Laparoscopic Upper GI and Biliary Service, University Hospital Monklands, Airdrie, Scotland, UK.
Department of Surgery, Glasgow Royal Infirmary, Glasgow, Scotland, UK.
J Gastrointest Surg. 2022 Sep;26(9):1863-1872. doi: 10.1007/s11605-022-05344-7. Epub 2022 May 31.
OBJECTIVES: The challenges posed by laparoscopic cholecystectomy (LC) in obese patients and the methods of overcoming them have been addressed by many studies. However, no objective tool of reporting operative difficulty was used to adjust the outcomes and compare studies. The aim of this study was to establish whether obesity adds to the difficulty of LC and laparoscopic common bile duct exploration (LCBDE) and affects their outcomes on a specialist biliary unit with a high emergency workload. METHODS: A prospectively maintained database of 4699 LCs and LCBDEs performed over 19 years was analysed. Data of patients with body mass index (BMI) ≥ 35, defined as grossly obese, was extracted and compared to a control group. RESULTS: A total of 683 patients (14.5%) had a mean BMI of 39.9 (35-63), of which 63.4% met the definition of morbidly obese. They had significantly more females and significantly higher ASA II classifications. They had equal proportions of emergency admissions, similar incidence of operative difficulty grades 4 or 5 and no open conversions and were less likely to undergo LCBDE than non-obese patients. There were no significant differences in median operative times, morbidity, readmission or mortality rates. CONCLUSIONS: This study, the first to classify gall stone surgery in obese patients according to operative difficulty grading, showed no difference in complexity when compared to the non-obese. Refining access and closure techniques is key to avoiding difficulties. Index admission surgery for biliary emergencies prevents multiple admissions with potential complications and should not be denied due to obesity.
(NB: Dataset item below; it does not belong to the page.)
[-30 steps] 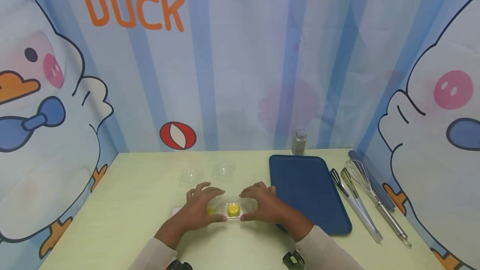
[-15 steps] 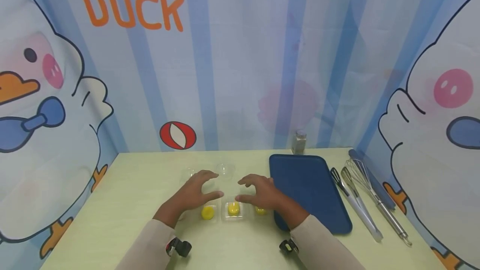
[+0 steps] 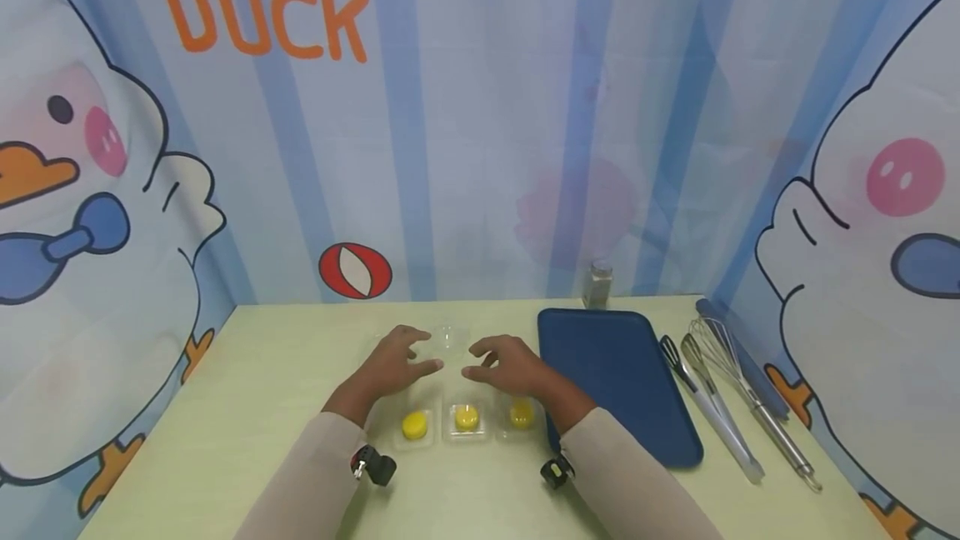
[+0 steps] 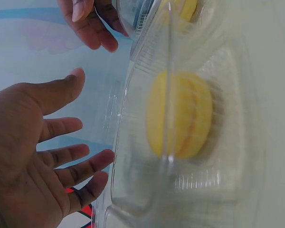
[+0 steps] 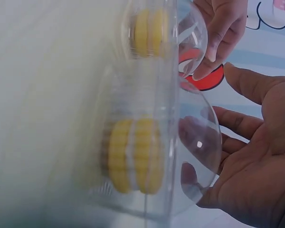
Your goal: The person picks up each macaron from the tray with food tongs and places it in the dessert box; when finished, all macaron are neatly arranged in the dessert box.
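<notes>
Three small clear plastic boxes stand in a row, each holding a yellow macaron: left macaron (image 3: 415,425), middle macaron (image 3: 467,417), right macaron (image 3: 522,413). My left hand (image 3: 393,363) hovers behind the left box, fingers spread and nothing between them. Facing it, my right hand (image 3: 510,367) is held with loosely bent fingers, also holding nothing. Close up in the left wrist view, a macaron (image 4: 180,114) sits behind the box's clear wall. In the right wrist view a clear dome (image 5: 197,142) rises over a box, with right-hand fingers seen through it.
Another clear plastic dome (image 3: 447,338) lies behind the hands. A dark blue tray (image 3: 618,390) is to the right, with tongs (image 3: 720,415), a whisk (image 3: 765,415) and a blue bar beyond it. A glass shaker (image 3: 597,286) stands at the back edge.
Both hands have left the middle box, where they were on either side of it, and moved up and back. All three macarons now show. The boxes stay in their row.
</notes>
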`<control>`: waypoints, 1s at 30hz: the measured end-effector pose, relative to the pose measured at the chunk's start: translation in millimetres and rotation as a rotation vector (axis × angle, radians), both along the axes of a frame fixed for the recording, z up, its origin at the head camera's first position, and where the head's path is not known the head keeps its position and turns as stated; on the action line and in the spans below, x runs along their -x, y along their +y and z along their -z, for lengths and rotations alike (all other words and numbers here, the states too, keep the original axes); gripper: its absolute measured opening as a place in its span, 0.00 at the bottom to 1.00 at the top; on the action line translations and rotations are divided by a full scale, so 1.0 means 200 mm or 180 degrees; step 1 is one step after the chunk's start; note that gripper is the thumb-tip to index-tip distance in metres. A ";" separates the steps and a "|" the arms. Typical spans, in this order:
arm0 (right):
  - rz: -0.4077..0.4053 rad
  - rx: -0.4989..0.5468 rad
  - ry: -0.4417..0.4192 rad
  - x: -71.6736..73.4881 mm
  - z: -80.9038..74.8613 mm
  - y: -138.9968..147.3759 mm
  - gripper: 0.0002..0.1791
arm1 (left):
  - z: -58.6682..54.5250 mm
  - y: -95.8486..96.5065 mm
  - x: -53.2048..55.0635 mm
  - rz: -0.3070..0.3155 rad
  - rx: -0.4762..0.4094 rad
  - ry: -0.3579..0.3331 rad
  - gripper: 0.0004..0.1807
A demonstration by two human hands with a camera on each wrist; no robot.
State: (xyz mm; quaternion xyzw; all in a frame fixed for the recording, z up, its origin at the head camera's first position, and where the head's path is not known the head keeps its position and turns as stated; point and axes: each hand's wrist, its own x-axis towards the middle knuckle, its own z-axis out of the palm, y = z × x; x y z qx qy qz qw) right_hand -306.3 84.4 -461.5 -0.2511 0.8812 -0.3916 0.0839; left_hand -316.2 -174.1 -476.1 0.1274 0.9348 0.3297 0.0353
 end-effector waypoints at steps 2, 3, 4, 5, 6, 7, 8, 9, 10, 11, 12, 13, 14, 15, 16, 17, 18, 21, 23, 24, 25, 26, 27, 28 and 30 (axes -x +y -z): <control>0.0044 -0.0044 -0.0034 0.02 0.00 -0.02 0.30 | 0.00 0.01 0.01 -0.0015 -0.0004 -0.0015 0.37; 0.0060 -0.0061 -0.0045 0.03 0.01 -0.03 0.30 | 0.00 0.01 0.02 -0.0028 0.0003 -0.0019 0.37; 0.0080 -0.0086 -0.0049 0.04 0.01 -0.03 0.30 | 0.00 0.01 0.03 -0.0036 0.0010 -0.0013 0.36; 0.0098 -0.0108 -0.0058 0.05 0.01 -0.04 0.30 | 0.00 0.02 0.04 -0.0044 0.0024 -0.0005 0.36; 0.0110 -0.0133 -0.0061 0.06 0.01 -0.05 0.30 | 0.00 0.02 0.04 -0.0052 0.0046 0.0011 0.36; 0.0122 -0.0154 -0.0066 0.07 0.01 -0.05 0.31 | 0.00 0.03 0.05 -0.0060 0.0068 0.0028 0.36; 0.0131 -0.0170 -0.0077 0.07 0.01 -0.06 0.31 | 0.00 0.03 0.06 -0.0069 0.0081 0.0038 0.36; 0.0134 -0.0182 -0.0087 0.08 0.01 -0.06 0.31 | 0.00 0.03 0.07 -0.0075 0.0101 0.0057 0.35; 0.0137 -0.0196 -0.0099 0.09 0.01 -0.07 0.31 | 0.01 0.04 0.07 -0.0080 0.0118 0.0067 0.35; 0.0135 -0.0208 -0.0115 0.09 0.02 -0.07 0.31 | 0.01 0.04 0.08 -0.0079 0.0148 0.0077 0.35; 0.0132 -0.0212 -0.0142 0.10 0.02 -0.07 0.32 | 0.01 0.04 0.09 -0.0089 0.0169 0.0056 0.35; 0.0132 -0.0212 -0.0176 0.10 0.02 -0.07 0.32 | 0.02 0.05 0.09 -0.0098 0.0180 0.0025 0.36; 0.0124 -0.0220 -0.0202 0.11 0.02 -0.08 0.32 | 0.02 0.05 0.10 -0.0103 0.0199 -0.0007 0.36; 0.0116 -0.0234 -0.0219 0.12 0.03 -0.08 0.33 | 0.02 0.06 0.10 -0.0106 0.0230 -0.0033 0.36; 0.0113 -0.0247 -0.0238 0.13 0.03 -0.08 0.33 | 0.02 0.06 0.11 -0.0108 0.0260 -0.0066 0.36; 0.0108 -0.0256 -0.0257 0.13 0.03 -0.08 0.34 | 0.02 0.06 0.11 -0.0107 0.0283 -0.0089 0.37; 0.0105 -0.0248 -0.0286 0.14 0.04 -0.08 0.35 | 0.02 0.07 0.11 -0.0115 0.0293 -0.0129 0.37; 0.0090 -0.0243 -0.0359 0.15 0.05 -0.09 0.36 | 0.03 0.08 0.12 -0.0086 0.0307 -0.0140 0.37; 0.0066 -0.0218 -0.0414 0.16 0.05 -0.09 0.37 | 0.02 0.08 0.13 -0.0066 0.0301 -0.0146 0.37; 0.0055 -0.0204 -0.0443 0.16 0.05 -0.09 0.38 | 0.02 0.08 0.13 -0.0059 0.0300 -0.0152 0.38; 0.0042 -0.0207 -0.0456 0.16 0.05 -0.09 0.38 | 0.02 0.08 0.13 -0.0047 0.0308 -0.0143 0.37; 0.0030 -0.0197 -0.0458 0.16 0.05 -0.09 0.39 | 0.02 0.08 0.13 -0.0042 0.0313 -0.0150 0.38; 0.0021 -0.0182 -0.0472 0.16 0.05 -0.09 0.39 | 0.02 0.08 0.13 -0.0040 0.0313 -0.0155 0.38; 0.0011 -0.0183 -0.0464 0.16 0.05 -0.09 0.39 | 0.02 0.08 0.13 -0.0037 0.0315 -0.0156 0.38; 0.0010 -0.0180 -0.0463 0.17 0.05 -0.10 0.39 | 0.02 0.08 0.13 -0.0046 0.0307 -0.0175 0.38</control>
目的:腹腔镜胆囊切除术 (LC) 在肥胖患者中面临的挑战以及克服这些挑战的方法已经在许多研究中得到了探讨。然而,目前还没有用于报告手术难度的客观工具来调整结果并比较研究。本研究旨在确定肥胖是否会增加 LC 和腹腔镜胆总管探查术 (LCBDE) 的难度,并对在一个高急诊工作量的专业胆道单位的手术结果产生影响。
方法:对 19 年来行 4699 例 LC 和 LCBDE 的前瞻性维护数据库进行了分析。提取并比较了体重指数 (BMI)≥35 定义为肥胖患者的患者数据与对照组。
结果:共有 683 例患者(14.5%)的 BMI 平均值为 39.9(35-63),其中 63.4%符合病态肥胖的定义。肥胖患者中女性明显更多,ASA II 分级明显更高。急诊入院比例相等,手术难度 4 级或 5 级的发生率相似,无中转开放手术,与非肥胖患者相比,LCBDE 的比例较低。中位手术时间、发病率、再入院率或死亡率无显著差异。
结论:本研究首次根据手术难度分级对肥胖患者的胆囊结石手术进行分类,与非肥胖患者相比,手术复杂性无差异。完善入路和关闭技术是避免困难的关键。胆道急症的指数入院手术可避免多次潜在并发症的入院,不应因肥胖而被拒绝。